Reporter: Venny Suryanto | Editor: Handoyo .
KONTAN.CO.ID - JAKARTA. Pemerintah Indonesia telah menghadirkan berbagai kebijakan dan langkah-langkah konkrit untuk mengantisipasi dan tetap menjaga nilai tukar rupiah tetap stabil.
Kemarin, Gubernur Bank Indonesia, Perry Warjiyo juga memastikan, nilai tukar rupiah terus terjaga dan di prediksi akan berada di angka Rp 15.000 per dola AS di akhir tahun. Adapun dengan adanya kebijakan-kebijakan yang sudah diatur oleh pemerintah, ia juga memastikan pertumbuhan ekonomi akan tidak lebih rendah dari 2,3% dari Produk Domestic Bruto (PDB).
Baca Juga: Terpapar efek wabah corona, ADB proyeksi ekonomi Indonesia tumbuh 2,5% di tahun 2020
Menurut pandangan Ekonom Bank Permata, Josua Pardede menilai, ada beberapa strategi yang perlu dilakukan oleh pemerintah dan Bank Indonesia agar rupiah tetap stabil yakni perlunya Ketersediaan Jaring Pengaman Keuangan Internasional (JPKI) untuk menjaga ketahanan ekonomi dan stabilitas sistem keuangan di tengah risiko ekonomi global yang relatif tinggi.

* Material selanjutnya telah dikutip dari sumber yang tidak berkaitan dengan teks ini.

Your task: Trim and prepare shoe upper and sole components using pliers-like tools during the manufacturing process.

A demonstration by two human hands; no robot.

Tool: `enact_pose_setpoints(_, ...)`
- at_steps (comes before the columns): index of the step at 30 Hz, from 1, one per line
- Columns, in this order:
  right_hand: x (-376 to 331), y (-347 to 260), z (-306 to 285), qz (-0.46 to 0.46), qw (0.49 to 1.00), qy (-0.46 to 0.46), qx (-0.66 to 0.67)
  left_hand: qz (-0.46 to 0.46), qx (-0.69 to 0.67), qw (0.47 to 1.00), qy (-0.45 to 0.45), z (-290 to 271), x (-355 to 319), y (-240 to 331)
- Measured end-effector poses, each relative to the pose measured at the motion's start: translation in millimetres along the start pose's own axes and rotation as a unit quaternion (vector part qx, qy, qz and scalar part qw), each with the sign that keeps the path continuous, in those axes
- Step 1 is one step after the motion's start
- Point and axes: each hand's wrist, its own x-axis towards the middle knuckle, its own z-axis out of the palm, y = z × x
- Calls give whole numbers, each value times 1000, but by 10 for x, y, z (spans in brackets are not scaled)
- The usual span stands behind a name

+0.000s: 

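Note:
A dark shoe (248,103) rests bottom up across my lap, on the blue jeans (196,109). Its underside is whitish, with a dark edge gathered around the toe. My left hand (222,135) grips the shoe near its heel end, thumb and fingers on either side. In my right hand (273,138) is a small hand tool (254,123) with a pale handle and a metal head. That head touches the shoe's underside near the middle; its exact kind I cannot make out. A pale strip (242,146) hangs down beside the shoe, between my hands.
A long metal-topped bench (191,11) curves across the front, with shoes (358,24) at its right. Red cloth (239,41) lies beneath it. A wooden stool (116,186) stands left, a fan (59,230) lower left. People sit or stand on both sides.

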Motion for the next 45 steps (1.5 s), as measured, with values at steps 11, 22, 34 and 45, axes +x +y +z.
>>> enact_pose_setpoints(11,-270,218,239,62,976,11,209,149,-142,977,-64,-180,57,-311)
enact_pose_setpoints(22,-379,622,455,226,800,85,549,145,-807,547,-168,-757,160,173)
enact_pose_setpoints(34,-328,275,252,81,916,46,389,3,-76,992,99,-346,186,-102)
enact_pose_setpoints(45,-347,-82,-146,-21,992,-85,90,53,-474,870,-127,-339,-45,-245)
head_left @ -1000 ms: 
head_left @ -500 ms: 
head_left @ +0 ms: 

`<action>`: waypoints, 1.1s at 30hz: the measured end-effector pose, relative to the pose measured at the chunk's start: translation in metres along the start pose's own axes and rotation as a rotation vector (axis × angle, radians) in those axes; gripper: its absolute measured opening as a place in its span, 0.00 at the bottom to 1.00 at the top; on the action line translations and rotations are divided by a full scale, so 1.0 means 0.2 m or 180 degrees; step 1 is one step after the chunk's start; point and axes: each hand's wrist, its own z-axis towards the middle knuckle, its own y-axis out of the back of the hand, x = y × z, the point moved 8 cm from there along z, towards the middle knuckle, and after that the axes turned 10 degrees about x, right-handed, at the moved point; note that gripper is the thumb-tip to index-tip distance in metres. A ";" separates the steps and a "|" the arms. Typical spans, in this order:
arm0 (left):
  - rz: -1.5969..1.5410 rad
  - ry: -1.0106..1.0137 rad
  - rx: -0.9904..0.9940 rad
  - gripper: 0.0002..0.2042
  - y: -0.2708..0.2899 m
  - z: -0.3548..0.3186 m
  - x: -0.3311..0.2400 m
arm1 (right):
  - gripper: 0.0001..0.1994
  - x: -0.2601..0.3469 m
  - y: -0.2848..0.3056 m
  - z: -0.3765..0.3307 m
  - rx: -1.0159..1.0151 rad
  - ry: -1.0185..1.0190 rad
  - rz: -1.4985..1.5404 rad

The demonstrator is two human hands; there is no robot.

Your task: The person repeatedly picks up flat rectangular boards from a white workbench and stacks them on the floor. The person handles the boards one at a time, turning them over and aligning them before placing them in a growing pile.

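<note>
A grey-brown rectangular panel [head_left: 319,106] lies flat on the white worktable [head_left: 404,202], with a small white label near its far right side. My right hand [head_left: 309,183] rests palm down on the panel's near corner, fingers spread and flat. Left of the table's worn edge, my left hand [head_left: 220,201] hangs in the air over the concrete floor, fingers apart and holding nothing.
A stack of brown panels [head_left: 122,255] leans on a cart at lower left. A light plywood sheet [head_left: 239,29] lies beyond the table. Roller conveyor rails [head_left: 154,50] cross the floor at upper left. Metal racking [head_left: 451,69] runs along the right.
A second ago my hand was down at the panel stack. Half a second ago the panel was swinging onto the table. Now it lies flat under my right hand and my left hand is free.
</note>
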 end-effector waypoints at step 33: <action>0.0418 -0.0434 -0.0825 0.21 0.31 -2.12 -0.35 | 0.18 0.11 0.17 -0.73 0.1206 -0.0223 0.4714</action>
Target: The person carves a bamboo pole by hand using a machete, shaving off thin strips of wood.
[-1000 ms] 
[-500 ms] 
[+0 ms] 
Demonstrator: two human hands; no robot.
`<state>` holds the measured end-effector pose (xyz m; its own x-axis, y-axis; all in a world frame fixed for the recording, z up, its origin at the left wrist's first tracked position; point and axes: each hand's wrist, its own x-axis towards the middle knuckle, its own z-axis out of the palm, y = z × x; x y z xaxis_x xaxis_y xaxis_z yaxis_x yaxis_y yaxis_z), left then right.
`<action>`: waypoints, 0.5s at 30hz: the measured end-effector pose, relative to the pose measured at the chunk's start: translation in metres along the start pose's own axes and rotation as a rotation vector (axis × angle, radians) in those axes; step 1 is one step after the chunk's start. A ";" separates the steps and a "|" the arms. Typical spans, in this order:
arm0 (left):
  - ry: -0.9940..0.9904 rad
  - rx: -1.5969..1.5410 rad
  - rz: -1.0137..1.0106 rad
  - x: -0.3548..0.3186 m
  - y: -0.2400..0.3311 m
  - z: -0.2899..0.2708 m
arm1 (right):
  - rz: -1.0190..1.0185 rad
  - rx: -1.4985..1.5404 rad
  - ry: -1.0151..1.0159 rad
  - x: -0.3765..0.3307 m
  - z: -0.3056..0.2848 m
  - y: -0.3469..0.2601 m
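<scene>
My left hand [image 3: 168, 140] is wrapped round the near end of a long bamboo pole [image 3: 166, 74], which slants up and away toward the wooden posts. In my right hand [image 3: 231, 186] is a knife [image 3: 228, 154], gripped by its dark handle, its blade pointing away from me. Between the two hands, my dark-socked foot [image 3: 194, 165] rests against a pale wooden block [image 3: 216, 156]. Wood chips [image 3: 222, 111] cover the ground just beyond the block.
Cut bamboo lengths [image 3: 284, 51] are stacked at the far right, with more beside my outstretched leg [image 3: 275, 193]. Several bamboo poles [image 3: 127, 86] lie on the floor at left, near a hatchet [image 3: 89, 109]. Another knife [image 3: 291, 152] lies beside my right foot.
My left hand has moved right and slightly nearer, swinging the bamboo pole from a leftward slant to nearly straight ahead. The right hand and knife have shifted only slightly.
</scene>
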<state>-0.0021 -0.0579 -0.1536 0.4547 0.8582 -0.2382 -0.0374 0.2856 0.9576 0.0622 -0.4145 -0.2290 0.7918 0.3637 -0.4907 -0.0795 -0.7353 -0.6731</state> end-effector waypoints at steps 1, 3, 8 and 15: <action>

Menurutnya, JPKI merupakan bagian dari global financial safety net (GFSN) yang terdiri atas international reserve, bilateral swap antar bank sentral, regional financial arrangements (RFAs), fasilitas pembiayaan yang disediakan oleh IMF, dan market-based instrument.
Fasilitas JPKI yang tersedia saat ini juga merupakan kerjasama yang dilakukan oleh Bank untuk mencegah atau menangani potensi pelemahan nilai tukar baik secara bilateral,regional,maupun multilateral.
Kerja sama tersebut dilakukan dengan bank sentral, dan forum internasional dalam rangka memenuhi kecukupan cadangan devisa dan memenuhi kesulitan likuiditas jangka pendek. “Bank Indonesia perlu memperkuat kerjasama keuangan internasional untuk menyediakan jaring pengaman dalam rangka mempertahankan stabilitas makroekonomi,” Jelas Josua kepada Kontan.co.id, Jumat (3/4).
Baca Juga: Pemerintah diminta geser dana pilkada dan ibu kota baru untuk penanganan corona
Apabila melalui perjanjian swap bilateral tersebut, Josua bilang, Indonesia dapat mengajukan pinjaman jangka pendek kepada bank sentral negara lain misalnya Amerika Serikat (AS) atau Tiongkok melalui mekanisme swap mata uang rupiah terhadap dollar AS dengan maksimum sesuai dengan kesepakatan.
Dengan perjanjian currency swap dengan bank sentral AS dan Tiongkok diperkirakannya akan mendorong likuiditas dollar AS di dalam negeri apabila terjadi foreign capital outflow dari pasar keuangan domestik maka berdampak negatif pada nilai tukar.
“Perjanjian swap bilateral merupakan second line of defense yang perlu terus diperkuat dalam rangka meredam tekanan nilai tukar setelah cadangan devisa, kebijakan makroekonomi, kebijakan makroprudensial, dan kebijakan fiskal sebagai first line of defense,” tambahnya.
Baca Juga: Danareksa Research Institute: Optimisme konsumen menurun pada Maret 2020
Dengan penguatan second line of defense diharapkan nantinya dapat meningkatkan confidence pasar atas tersedianya buffer cadangan devisa yang memadai bagi Indonesia untuk mengantisipasi potensi FX liquidity shock ke depan.
Sehingga, dengan penguatan first line of defense dan second line of defense yang dikombinasikan dengan stimulus kebijakan fiskal serta bauran kebijakan BI yang bersifat akomodatif dan kebijakan OJK yang bersifat counter cyclical diperkirakan akan dapat menjaga stabilitas nilai tukar rupiah dalam jangka pendek ini.